In case of quarterly tax reporting, the deadline is the last day of the first month of the quarter following the quarter in which the tax liability arises.
In case of annual tax reporting:
- For annual tax finalization records, the deadline is the last day of the 3rd month from the end of the calendar year.
- For annual tax returns, the deadline is the last day of the first month of the calendar year.
- For personal income tax finalization records of individuals who directly make tax finalization, the deadline is the last day of the 4th month from the end of the calendar year.
- For flat tax returns of business households, individuals doing business or paying tax by the flat method, the deadline is December 15 of the preceding year (in case of new business, the time period is 10 days from the date of starting the business).
The deadline for submitting tax returns for taxes declared and paid for each time a tax obligation arises is the 10th day from the date of arising of the tax obligation.
The deadline for filing tax returns in the case of termination of operation, contract termination, or business reorganization is 45 days from the date of the event.
b. Deadline for filing license tax returns
– For newly established businesses:
- The enterprise that has started production and business activities, no later than the last day of the month of operation.
- The enterprise that has not had production or business activities, within 30 days from the date of receipt of the business registration certificate.
– For existing businesses
- If there is no change in charter capital or increase/ decrease in branch, the license fee return is not required, only the fee must be paid no later than January 30 of each year.
- If there is no change in charter capital or increase/ decrease in branch, the license fee return is required, and the fee must be paid no later than January 30 of the year the change arises.

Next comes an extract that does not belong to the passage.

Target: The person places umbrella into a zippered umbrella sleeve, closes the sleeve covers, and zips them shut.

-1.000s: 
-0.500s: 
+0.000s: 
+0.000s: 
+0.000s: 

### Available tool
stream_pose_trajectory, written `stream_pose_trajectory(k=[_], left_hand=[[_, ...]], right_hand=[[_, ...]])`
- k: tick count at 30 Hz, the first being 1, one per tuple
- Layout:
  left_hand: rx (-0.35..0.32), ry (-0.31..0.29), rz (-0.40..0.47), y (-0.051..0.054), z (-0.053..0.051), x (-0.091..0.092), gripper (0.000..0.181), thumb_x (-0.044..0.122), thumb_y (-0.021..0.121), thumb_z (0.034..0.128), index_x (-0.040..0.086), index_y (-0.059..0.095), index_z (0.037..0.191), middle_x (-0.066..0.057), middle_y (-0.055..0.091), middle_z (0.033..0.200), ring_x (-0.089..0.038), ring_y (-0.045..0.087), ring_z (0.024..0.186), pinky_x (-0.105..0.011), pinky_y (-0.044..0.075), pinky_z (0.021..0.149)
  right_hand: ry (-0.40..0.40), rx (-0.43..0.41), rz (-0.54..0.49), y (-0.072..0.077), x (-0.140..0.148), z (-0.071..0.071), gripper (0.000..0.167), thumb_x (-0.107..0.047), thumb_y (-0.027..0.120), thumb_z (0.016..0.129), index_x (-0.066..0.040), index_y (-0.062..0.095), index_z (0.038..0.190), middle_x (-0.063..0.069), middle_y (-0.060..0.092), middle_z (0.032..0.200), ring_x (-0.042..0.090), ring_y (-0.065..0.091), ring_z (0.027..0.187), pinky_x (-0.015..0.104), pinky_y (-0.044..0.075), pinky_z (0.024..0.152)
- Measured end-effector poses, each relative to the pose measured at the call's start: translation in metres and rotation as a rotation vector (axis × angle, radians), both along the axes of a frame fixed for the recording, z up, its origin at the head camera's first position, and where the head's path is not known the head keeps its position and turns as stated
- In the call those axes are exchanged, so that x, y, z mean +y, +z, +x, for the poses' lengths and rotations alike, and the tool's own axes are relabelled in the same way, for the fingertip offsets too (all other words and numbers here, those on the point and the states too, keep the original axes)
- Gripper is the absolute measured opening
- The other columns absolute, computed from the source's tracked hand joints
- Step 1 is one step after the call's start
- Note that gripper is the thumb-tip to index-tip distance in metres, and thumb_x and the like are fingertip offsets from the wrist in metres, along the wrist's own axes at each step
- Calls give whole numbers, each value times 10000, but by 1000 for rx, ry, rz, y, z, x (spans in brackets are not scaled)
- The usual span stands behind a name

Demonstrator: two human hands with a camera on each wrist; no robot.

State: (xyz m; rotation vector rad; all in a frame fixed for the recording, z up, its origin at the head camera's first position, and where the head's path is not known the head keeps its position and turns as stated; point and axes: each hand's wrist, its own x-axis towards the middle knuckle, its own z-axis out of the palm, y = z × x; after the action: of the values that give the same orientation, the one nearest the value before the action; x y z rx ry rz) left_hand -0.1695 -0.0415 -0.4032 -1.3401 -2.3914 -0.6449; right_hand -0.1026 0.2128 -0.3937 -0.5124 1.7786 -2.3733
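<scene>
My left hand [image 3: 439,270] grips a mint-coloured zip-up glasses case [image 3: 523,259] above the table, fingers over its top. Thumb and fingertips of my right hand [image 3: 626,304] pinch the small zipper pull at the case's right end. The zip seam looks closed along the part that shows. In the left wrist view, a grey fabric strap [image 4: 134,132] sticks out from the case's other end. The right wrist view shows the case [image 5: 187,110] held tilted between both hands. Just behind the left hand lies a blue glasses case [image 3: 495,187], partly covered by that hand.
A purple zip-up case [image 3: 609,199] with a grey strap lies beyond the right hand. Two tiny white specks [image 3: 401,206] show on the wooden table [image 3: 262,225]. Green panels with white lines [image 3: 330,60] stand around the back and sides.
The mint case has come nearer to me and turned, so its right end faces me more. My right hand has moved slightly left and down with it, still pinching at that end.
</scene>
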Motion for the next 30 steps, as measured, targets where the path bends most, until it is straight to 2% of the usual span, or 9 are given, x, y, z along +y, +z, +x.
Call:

c.Deadline for filing annual financial statements
The deadline is March 31, for which all businesses must submit financial statements.
II. Audit
Foreign-invested enterprises are required to have their annual financial statements audited before submitting them to competent state agencies. Auditing contributes to publicity and transparency, and also to the detection and prevention of illegal acts. Audited financial statements shall be submitted to the Department of Planning within the time limit prescribed by law.
Penalties for administrative violations in the field of independent accounting and audit:
“A fine ranging from VND 40,000,000 to VND 50,000,000 shall be imposed on the audited entity that fails to perform the mandatory audit of financial statements, finalization reports of completed projects, consolidated financial statements, general financial statements, and other audit work following the provisions of the law on independent audit and other relevant laws”.
(Article 53 of Decree No. 41/2018/ND-CP, dated March 12, 2016 of the Government on Regulations on sanctioning of administrative violations in the field of independent accounting and auditing
Therefore, foreign-invested enterprises need to pay special attention to the sufficient and timely auditing of financial statements to limit possible risks when investing in Vietnam.